President Bush says we must achieve victory in Iraq. What is "victory?" The dictionary defines it as defeating an enemy or an opponent. Under this definition, the problem becomes simply knowing what it means to defeat the enemy.

Consider history. We were certainly victorious in World War II; both Germany and Japan surrendered to our troops. World War I, on the other hand, ended in an armistice, a truce to discuss peace. The Allied Powers largely dictated the Versailles Treaty that followed. Most people would consider that a victory. In contrast, the Korean War ended with an armistice as well, but no peace treaty followed. Technically the United States, together with South Korea, is still at war with North Korea. No victory there.

The war in Vietnam was equally ambiguous.

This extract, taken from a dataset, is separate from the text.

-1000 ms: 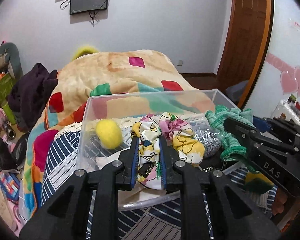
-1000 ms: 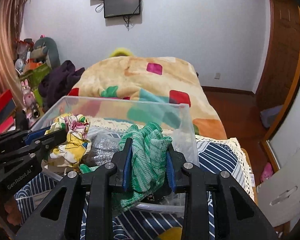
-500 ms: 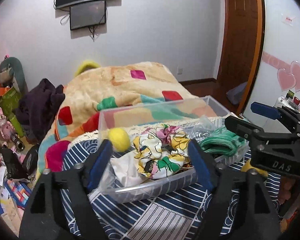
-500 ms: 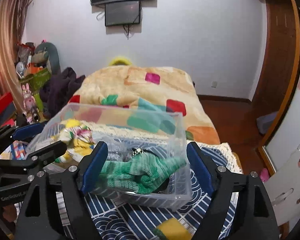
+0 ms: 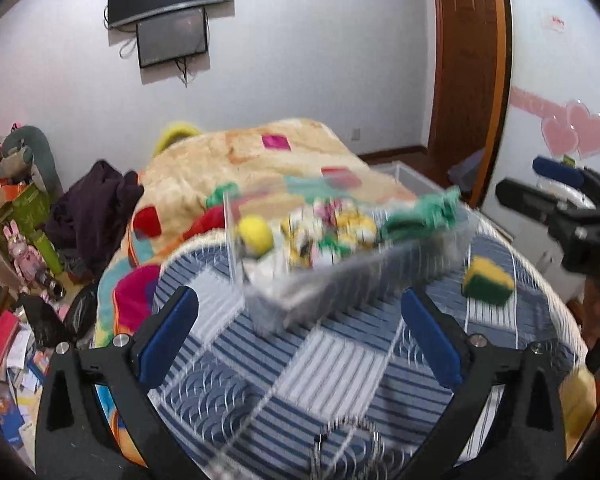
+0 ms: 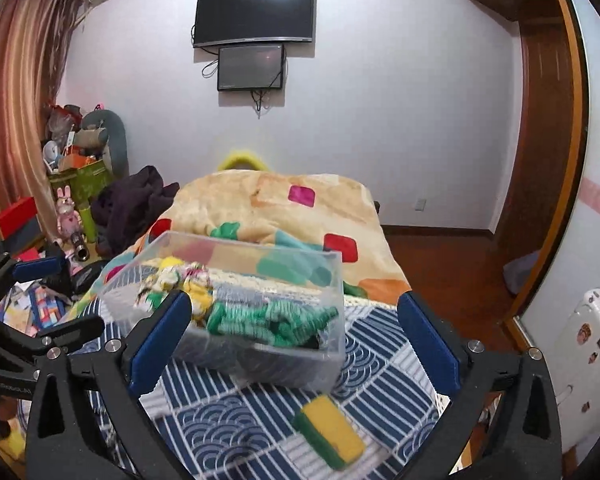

During 1971, while the U.S. was negotiating with the North, it was withdrawing American troops. By 1972, virtually all combat soldiers were out of the area, and in January 1973, a peace accord with North Vietnam was signed. The U.S promised the South aid and air support; but, with the burgeoning Watergate scandal, bombing of the North became impossible and aid was sharply cut. As we know, Congress eliminated all military aid in 1974; at the end of April of that year, Saigon fell to the North, ending the war. Certainly, that was no victory.

Many wars do not result in unambiguous victory for one side or the other. Fatigue, a recognition that the cost of total victory is too high, or the prospect of endless conflict leads the players to agree on a cease-fire. Just last month, Israel realized that the cost of its invasion of Lebanon was more than it had bargained for and agreed to a cessation of hostilities. Initially, the Jewish state had announced its aim as freeing the two soldiers captured by Hezbollah, disarming that organization, and removing it from a position in which it could threaten Israel. It achieved none of those aims but still declared victory. Following that lead, President George W. Bush could declare victory in Iraq. Whether one wishes to view Israel or the United States as a victor depends on whether the glass is half full or half empty.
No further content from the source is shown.